Prizewinning author Hitomi Kanehara’s sensational novel, Autofiction, follows Rin’s life backwards through time from this moment so that we see her when she is eighteen, sixteen and finally fifteen, and a picture of the dark heart and violent past of this disturbed young woman gradually develops.”

This is more of a thriller novel than a horror novel. I discovered this book when it appeared in my GoodReads recommendation list after I read Battle Royale recently. Battle Royale was so good that I naturally added books suggested because of it to my to read pile. Also I love books about stalkers and I haven’t read one about a “madly in love” woman before.

Six Four by Hideo Yokoyama

About:

“Six Four. The nightmare no parent could endure. The case no detective could solve. The twist no listener could predict.

For five days in January 1989, the parents of a seven-year-old Tokyo schoolgirl sat and listened to the demands of their daughter’s kidnapper. They would never learn his identity. They would never see their daughter again.

For the 14 years that followed, the Japanese public listened to the police’s apologies. They would never forget the botched investigation that became known as Six Four. They would never forgive the authorities their failure. For one week in late 2002, the press officer attached to the police department in question confronted an anomaly in the case.

He could never imagine what he would uncover. He would never have looked if he’d known what he would find.”

A best selling thriller novel that is starting to pick up popularity all over the world. Usually I have to buy Japanese novels online but I have seen this one for sale in shops here in Ireland. I plan to snatch it up soon and get reading.
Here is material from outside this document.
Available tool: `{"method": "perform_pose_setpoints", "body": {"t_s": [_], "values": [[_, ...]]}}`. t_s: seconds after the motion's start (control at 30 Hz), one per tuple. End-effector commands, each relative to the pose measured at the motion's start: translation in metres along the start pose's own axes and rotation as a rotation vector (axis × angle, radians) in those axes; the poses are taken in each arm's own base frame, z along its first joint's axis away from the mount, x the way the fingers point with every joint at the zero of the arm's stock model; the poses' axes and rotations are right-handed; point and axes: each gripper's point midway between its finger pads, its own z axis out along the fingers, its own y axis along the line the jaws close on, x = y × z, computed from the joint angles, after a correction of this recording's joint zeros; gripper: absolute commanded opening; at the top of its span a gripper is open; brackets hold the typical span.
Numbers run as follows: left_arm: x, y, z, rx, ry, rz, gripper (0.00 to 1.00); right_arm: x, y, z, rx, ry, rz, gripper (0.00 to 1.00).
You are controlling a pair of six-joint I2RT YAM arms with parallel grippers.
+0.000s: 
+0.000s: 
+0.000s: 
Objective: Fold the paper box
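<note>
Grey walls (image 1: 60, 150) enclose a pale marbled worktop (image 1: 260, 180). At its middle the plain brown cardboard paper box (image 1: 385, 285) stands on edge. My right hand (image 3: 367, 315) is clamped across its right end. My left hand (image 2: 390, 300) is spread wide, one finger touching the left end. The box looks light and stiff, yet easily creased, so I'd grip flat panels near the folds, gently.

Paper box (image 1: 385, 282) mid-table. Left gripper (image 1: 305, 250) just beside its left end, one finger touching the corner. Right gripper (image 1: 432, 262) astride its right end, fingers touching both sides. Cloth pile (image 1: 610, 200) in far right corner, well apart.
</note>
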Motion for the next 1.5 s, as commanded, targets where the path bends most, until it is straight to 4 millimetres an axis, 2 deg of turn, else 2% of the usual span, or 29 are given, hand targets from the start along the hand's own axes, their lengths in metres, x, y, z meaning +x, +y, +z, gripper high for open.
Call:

I haven’t read a book about a missing child in a long time so I am excited for it.

The Summer of the Ubume by Natsuhiko Kyogoku

About:

“The Summer of Ubume is the first of Japan’s hugely popular Kyogokudo series, which has 9 titles and 4 spin-offs thus far.

Akihiko “Kyogokudo” Chuzenji, the title’s hero, is an exorcist with a twist: he doesn’t believe in ghosts. To circumnavigate his clients’ inability to come to grips with a problem being their own, he creates fake supernatural explanations–ghosts–that he the “exorcises” by way of staged rituals. His patients’ belief that he has vanquished the ghost creating their problems cures them.

In this first adventure, Kyogokudo, must unravel the mystery of a woman who has been pregnant for 20 months and find her husband, who disappeared two months into the pregnancy. And unravel he does, in the book’s final disturbing scene.”

An Umbume is the ghost of a woman who died while while pregnant they normally appear holding their dead baby or care for living children they find. They are one of my favourite ghosts from Japanese folklore so naturally I wanted to read this book once I saw the title. I also badly need to know what the “final disturbing scene” is that is mentioned in the blurb.

Have you read any of the books mentioned above? If so let me know what you thought of them. Or suggest a diverse and dark book to help me with my quest. They don’t have to be horror or thriller, they can just be on the dark side.